Carothers laughs. “John thrives on conflict, I thrive on consensus.

“But it seems to work itself out. I think that’s why we’ve always worked so well together, because we are polar opposite people. And that’s how we fight; he wants me to be more like him, and I want him to be more like me. The whole reason we got this far is because we’re so different. And the things he’s not good at, I’ll pick up. And the things I’m not good at, he’ll pick up.”

Although the band did a Red Rocks gig this past summer, opening for Avett Brothers, we dial back and recall PTM’s b.side lounge gig four years ago, playing the venue’s tiny stage to a two-thirds-full room of PBR-clutching 20-somethings, and apart from the band’s astonishing tightness, we couldn’t help noticing Gourley’s almost painful audience reticence. The guitarist/vocalist faced stage right most of the evening, when he didn’t have his back completely turned to the audience.
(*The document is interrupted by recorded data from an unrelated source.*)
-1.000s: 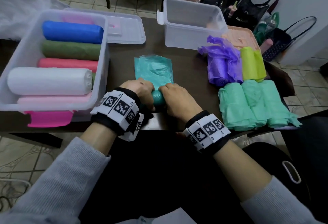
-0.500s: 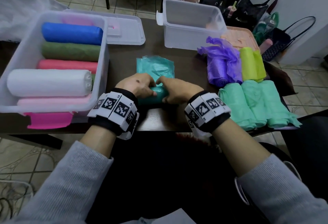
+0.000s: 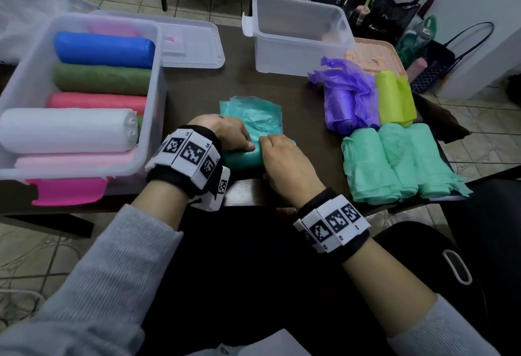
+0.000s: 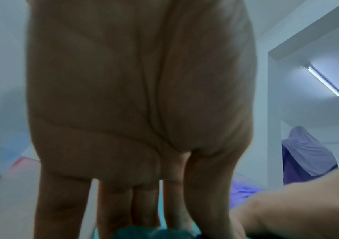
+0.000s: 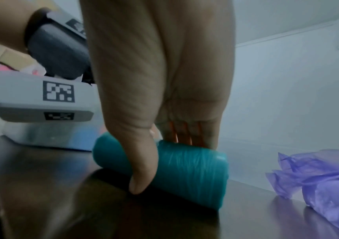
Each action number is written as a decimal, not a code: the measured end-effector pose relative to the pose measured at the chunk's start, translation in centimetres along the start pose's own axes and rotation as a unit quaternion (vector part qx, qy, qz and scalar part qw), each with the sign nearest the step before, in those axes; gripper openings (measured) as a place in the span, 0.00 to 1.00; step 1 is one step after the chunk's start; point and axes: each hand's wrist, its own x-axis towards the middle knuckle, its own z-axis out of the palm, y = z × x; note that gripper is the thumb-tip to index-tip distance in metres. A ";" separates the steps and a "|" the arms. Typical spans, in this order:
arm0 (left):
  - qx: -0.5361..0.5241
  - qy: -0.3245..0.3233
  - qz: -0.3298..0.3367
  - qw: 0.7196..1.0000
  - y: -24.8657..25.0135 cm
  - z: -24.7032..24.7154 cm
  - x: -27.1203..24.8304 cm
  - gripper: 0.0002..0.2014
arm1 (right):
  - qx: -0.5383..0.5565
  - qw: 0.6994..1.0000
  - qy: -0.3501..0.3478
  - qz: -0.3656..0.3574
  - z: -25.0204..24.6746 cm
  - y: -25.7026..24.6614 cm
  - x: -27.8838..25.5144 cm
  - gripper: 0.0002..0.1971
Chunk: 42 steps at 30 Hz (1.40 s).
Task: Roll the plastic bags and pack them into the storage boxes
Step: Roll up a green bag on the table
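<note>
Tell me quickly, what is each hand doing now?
Left hand: fingers laid fairly straight on the teal bag roll, pressing it; open.
Right hand: thumb and fingers curled round the same roll, gripping it.

You wore a band of white tiles on each wrist, and these carried the only markings. The left wristband showed black-and-white square code patterns, with tiny letters beside them that looked like "L4", though they were too small to be sure. The right wristband had the same kind of codes and small characters you could not read. In the right wrist view, the left band's tiles bore two such codes.
</note>
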 end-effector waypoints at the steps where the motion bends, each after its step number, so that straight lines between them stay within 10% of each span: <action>1: 0.000 -0.001 -0.003 1.000 0.0 -0.2 0.2 0.19 | -0.008 1.000 -0.001 0.004 0.0 -0.1 0.1 0.19; 8: -0.075 0.143 0.009 0.987 0.1 -0.1 0.4 0.16 | 0.013 0.997 -0.069 0.032 -1.8 -0.1 2.9 0.17; 16: -0.087 0.156 0.002 0.984 -0.3 1.2 -0.3 0.34 | 0.037 0.974 -0.219 0.035 -4.0 1.7 6.1 0.24; 27: -0.036 0.095 -0.004 0.995 -0.8 -0.4 1.0 0.24 | -0.001 0.999 0.027 0.027 -2.0 -0.8 2.0 0.17; 34: 0.000 0.015 -0.005 1.000 -0.9 -0.7 1.5 0.28 | -0.012 1.000 -0.017 0.009 -1.6 -0.5 1.7 0.21; 42: -0.120 0.205 0.044 0.970 -1.6 1.2 -0.3 0.19 | 0.072 0.987 -0.141 0.020 -3.0 1.5 5.1 0.22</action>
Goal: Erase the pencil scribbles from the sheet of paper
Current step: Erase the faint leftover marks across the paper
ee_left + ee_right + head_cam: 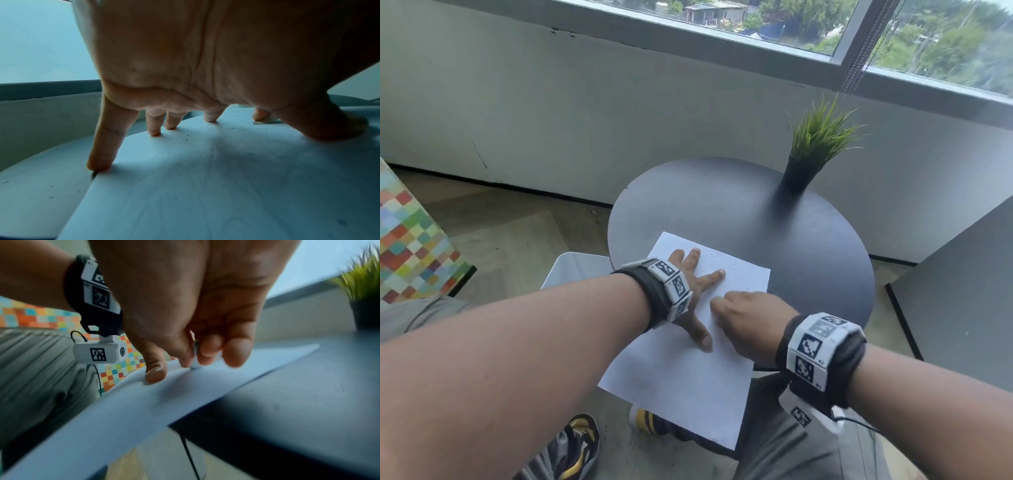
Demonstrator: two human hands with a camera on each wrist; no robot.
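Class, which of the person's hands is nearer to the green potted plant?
Right. The right hand is on the white paper's side toward the green potted plant; the left hand lies farther away.

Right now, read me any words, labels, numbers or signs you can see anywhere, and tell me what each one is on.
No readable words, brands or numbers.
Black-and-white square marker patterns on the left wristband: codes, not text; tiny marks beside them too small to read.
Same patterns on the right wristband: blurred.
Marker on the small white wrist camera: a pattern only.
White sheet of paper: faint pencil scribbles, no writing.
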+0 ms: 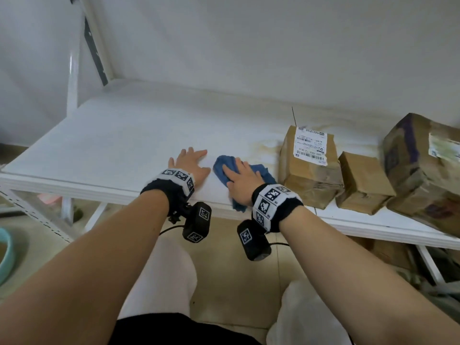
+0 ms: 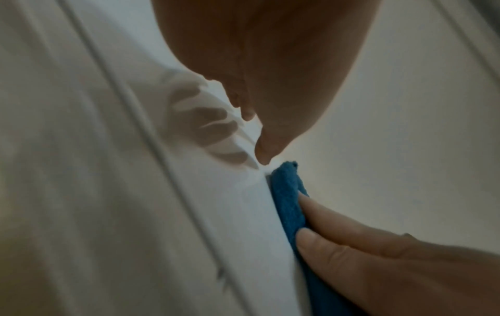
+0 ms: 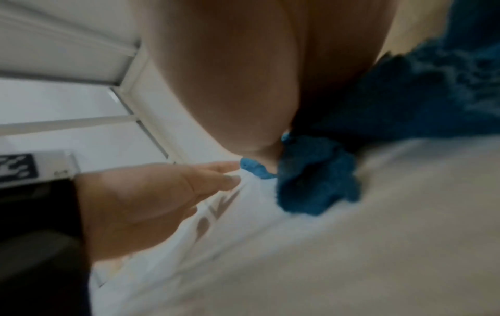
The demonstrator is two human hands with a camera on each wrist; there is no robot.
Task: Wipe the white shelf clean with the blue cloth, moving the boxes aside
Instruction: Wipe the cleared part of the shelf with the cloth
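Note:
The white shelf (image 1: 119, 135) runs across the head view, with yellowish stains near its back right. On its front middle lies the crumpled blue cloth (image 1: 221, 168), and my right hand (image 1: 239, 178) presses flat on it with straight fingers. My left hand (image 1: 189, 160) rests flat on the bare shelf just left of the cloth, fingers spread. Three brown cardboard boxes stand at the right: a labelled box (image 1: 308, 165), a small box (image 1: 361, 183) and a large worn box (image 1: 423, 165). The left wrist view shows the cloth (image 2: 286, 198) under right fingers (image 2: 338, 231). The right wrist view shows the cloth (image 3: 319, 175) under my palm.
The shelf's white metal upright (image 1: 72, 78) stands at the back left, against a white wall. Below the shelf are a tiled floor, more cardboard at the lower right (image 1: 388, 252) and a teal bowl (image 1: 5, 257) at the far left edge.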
“Yeah,” Corothers says, “he’s a lot better now, but it took years. I think he turned about 15 degrees a year. Growing up, he was the shyest kid I knew.”

But Colorado is familiar and friendly turf for PTM.

“Oddly enough, we have more friends in Colorado than anywhere else in the world.

“On our very first tour ever, we had a falling out with our tour manager, and it was his van. He just split, leaving us stranded in Colorado. So we just played a show and made good friends with Fear Before the March of Flames, and pretty much lived at their at house for about a week, and made a lot of friends. Every time we go back, we seem to make more.”

Portugal. The Man plays the Boulder Theater on Friday, Oct. 18. Doors at 8 p.m. Crystal Fighters open. Tickets are $25. 2032 14th St., Boulder, 303-786-7030.